- **What is required**: Emit all the data exactly as provided.

- **Data segment**:
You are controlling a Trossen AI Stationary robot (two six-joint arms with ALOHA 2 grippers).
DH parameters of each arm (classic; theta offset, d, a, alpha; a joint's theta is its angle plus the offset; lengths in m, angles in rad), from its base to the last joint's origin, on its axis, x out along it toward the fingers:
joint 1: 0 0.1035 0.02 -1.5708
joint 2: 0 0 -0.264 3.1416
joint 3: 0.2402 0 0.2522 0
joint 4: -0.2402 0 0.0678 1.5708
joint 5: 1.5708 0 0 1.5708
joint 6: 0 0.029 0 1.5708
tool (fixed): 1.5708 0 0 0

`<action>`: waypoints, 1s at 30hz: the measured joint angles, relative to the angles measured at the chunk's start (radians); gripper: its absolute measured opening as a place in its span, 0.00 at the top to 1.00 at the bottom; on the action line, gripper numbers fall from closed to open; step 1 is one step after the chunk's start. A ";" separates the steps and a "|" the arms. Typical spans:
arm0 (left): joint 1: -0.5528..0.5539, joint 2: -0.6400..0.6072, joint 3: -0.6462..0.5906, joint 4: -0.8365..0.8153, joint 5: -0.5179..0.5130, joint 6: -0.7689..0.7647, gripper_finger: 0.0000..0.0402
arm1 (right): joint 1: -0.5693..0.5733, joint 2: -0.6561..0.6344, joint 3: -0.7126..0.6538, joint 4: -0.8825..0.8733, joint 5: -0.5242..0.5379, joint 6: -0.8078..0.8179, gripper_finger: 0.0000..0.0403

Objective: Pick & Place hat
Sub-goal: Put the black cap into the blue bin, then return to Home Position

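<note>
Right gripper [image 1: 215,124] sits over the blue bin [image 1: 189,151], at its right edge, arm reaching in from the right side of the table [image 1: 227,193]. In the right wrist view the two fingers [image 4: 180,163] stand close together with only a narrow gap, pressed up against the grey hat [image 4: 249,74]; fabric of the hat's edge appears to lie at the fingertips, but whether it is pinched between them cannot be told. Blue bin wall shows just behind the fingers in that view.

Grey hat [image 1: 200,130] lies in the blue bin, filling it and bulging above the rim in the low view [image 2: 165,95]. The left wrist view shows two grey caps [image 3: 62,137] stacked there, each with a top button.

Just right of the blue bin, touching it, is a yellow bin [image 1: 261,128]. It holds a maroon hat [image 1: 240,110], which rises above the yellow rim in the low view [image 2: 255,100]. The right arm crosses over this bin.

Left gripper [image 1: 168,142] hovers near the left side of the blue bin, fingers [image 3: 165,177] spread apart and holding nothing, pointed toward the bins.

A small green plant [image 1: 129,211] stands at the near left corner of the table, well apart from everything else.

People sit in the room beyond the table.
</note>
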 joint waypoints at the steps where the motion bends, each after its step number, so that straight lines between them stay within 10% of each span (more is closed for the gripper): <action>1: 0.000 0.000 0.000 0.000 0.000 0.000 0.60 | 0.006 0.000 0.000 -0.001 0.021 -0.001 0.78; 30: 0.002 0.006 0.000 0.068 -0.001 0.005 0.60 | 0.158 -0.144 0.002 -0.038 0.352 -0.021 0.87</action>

- **Result of this exercise**:
You are controlling a Trossen AI Stationary robot (two six-joint arms with ALOHA 2 grippers).
DH parameters of each arm (classic; theta offset, d, a, alpha; a joint's theta is its angle plus the offset; lengths in m, angles in rad), from its base to the last joint's origin, on its axis, x out along it toward the fingers:
joint 1: 0 0.1035 0.02 -1.5708
joint 2: 0 0 -0.264 3.1416
joint 3: 0.2402 0 0.2522 0
joint 4: -0.2402 0 0.0678 1.5708
joint 5: 1.5708 0 0 1.5708
joint 6: 0 0.029 0 1.5708
tool (fixed): 1.5708 0 0 0

`<action>`: waypoints, 1s at 30hz: the measured joint angles, relative to the angles measured at the chunk's start (radians); gripper: its absolute measured opening as a place in its span, 0.00 at the top to 1.00 at the bottom; on the action line, gripper numbers fall from closed to open; step 1 is one step after the chunk's start. A ";" separates the steps and a "|" the arms. Typical spans:
arm0 (left): joint 1: -0.5528..0.5539, joint 2: -0.6400..0.6072, joint 3: -0.6462..0.5906, joint 4: -0.8365..0.8153, joint 5: -0.5179..0.5130, joint 6: -0.7689..0.7647, gripper_finger: 0.0000..0.0402
arm1 (right): joint 1: -0.5693..0.5733, joint 2: -0.6561..0.6344, joint 3: -0.7126..0.6538, joint 4: -0.8825..0.8733, joint 5: -0.5242..0.5379, joint 6: -0.8078..0.8179, gripper_finger: 0.0000..0.0403

Objective: Pick & Place hat
Sub-goal: Put the black cap into the blue bin, then return to Home Position

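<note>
Right gripper [image 1: 215,124] sits over the blue bin [image 1: 189,151], at its right edge, arm reaching in from the right side of the table [image 1: 227,193]. In the right wrist view the two fingers [image 4: 180,163] stand close together with only a narrow gap, pressed up against the grey hat [image 4: 249,74]; fabric of the hat's edge appears to lie at the fingertips, but whether it is pinched between them cannot be told. Blue bin wall shows just behind the fingers in that view.

Grey hat [image 1: 200,130] lies in the blue bin, filling it and bulging above the rim in the low view [image 2: 165,95]. The left wrist view shows two grey caps [image 3: 62,137] stacked there, each with a top button.

Just right of the blue bin, touching it, is a yellow bin [image 1: 261,128]. It holds a maroon hat [image 1: 240,110], which rises above the yellow rim in the low view [image 2: 255,100]. The right arm crosses over this bin.

Left gripper [image 1: 168,142] hovers near the left side of the blue bin, fingers [image 3: 165,177] spread apart and holding nothing, pointed toward the bins.

A small green plant [image 1: 129,211] stands at the near left corner of the table, well apart from everything else.

People sit in the room beyond the table.
</note>
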 joint waypoints at the steps where the motion bends, each after its step number, so that straight lines between them stay within 10% of each span (more is closed for the gripper): <action>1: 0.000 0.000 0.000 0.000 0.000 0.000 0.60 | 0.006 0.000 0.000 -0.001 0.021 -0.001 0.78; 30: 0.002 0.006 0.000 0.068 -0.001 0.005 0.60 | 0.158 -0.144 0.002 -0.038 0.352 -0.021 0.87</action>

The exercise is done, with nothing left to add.